# JaVale McGee



## BigE

*1st NBA player whose mom is in the WNBA*















If you were watching the Wizards Summer League games on Comcast SportsNet, you saw repeated shots of JaVale McGee's basketball-playing mom Pamela, who was sitting in the front row and attracting plenty of screen time

"I'm a mom," she told NBA TV. "After they get to a certain age, they kind of get deaf ears, so a lot of times, my communication is too loud. I'll say YOU KNOW YOU SHOULD HAVE GOT THAT REBOUND. So I'll just take notes, and give him little cues, and he reads it. He's a cerebral person. Then he goes home and looks at it....We don't communicate, because after they get a certain age, you're the mom, you done told them to clean up their room, they don't hear you no more. So I just write notes, and he goes over them."


http://voices.washingtonpost.com/dcsportsbog/2010/07/javale_mcgees_moms_notes.html


----------



## BigE

McGee added to Team USA camp roster 
Washington Wizards center JaVale McGee has been added to Team USA's training camp roster, bringing the number of players who will begin practicing Tuesday to 22 in preparation for the 2010 World Championship in Turkey, USA Basketball officials said Monday.

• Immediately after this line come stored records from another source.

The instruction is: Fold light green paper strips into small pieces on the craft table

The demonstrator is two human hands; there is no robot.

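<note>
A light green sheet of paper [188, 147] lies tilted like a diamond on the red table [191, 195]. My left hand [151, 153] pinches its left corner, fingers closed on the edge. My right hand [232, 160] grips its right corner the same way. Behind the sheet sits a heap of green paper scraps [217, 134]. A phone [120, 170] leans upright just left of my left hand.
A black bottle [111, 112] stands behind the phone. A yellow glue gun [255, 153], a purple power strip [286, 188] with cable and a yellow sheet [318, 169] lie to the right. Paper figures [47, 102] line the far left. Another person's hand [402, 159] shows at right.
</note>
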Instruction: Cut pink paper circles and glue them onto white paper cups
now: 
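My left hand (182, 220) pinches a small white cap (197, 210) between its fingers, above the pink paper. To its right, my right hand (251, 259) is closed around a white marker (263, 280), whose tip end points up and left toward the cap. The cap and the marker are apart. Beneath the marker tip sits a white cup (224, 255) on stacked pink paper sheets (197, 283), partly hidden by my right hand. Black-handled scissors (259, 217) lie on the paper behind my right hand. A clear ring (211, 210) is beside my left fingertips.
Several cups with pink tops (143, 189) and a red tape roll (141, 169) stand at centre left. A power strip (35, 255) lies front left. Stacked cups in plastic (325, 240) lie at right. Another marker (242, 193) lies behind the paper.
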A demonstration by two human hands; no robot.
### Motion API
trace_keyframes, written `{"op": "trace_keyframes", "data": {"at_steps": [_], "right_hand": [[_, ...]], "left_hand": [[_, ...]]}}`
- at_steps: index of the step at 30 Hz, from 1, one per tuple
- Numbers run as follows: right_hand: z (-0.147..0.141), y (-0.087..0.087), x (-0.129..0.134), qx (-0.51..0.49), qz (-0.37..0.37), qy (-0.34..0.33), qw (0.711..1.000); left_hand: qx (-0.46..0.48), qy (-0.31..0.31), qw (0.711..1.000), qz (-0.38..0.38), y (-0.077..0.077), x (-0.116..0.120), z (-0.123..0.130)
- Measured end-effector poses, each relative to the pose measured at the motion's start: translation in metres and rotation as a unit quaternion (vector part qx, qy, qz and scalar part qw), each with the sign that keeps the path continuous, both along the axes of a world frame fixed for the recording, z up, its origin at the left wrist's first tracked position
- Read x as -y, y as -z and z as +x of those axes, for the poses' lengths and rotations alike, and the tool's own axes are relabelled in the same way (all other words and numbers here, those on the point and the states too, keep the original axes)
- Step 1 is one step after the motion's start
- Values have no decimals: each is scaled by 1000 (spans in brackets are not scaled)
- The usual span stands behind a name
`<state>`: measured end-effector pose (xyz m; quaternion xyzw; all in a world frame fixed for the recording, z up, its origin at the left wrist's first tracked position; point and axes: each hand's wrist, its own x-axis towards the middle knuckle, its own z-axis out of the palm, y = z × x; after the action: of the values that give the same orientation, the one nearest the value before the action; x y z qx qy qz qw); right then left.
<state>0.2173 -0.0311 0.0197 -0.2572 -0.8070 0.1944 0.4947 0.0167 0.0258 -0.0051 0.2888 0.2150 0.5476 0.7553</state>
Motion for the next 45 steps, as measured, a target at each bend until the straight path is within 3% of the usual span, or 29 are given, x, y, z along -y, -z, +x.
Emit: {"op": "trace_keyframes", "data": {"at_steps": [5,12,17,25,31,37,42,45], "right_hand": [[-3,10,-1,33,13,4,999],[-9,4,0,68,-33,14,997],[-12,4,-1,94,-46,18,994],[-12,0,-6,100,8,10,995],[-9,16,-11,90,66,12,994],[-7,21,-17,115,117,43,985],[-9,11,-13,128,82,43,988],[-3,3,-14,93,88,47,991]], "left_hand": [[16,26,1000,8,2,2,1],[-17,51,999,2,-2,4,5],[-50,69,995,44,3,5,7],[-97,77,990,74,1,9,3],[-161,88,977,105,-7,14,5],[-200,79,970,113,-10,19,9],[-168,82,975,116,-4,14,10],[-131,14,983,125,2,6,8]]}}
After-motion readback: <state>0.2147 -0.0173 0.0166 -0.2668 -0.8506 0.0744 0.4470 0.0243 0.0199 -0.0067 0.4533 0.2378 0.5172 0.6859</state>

http://sports.espn.go.com/oly/olybb/news/story?id=5393651


----------



## kbdullah

ESPN SportsNation is goin' nuts over this guy b/c of his dunks. Add him to the dunk contest so that I'm not napping through it this year.


----------



## BlakeJesus

He has looked really good all throughout Summer League, and then he played well in the Team USA game. Seems like he's poised to have a big year playing with Wall.


----------



## Basel

He's going to get a lot better if he makes the team and plays with guys like Rose, Durant, etc.


----------



## Dre

He showed flashes last year. One will probably see this year whether those mental lapses are young mistakes or just apart of his makeup. 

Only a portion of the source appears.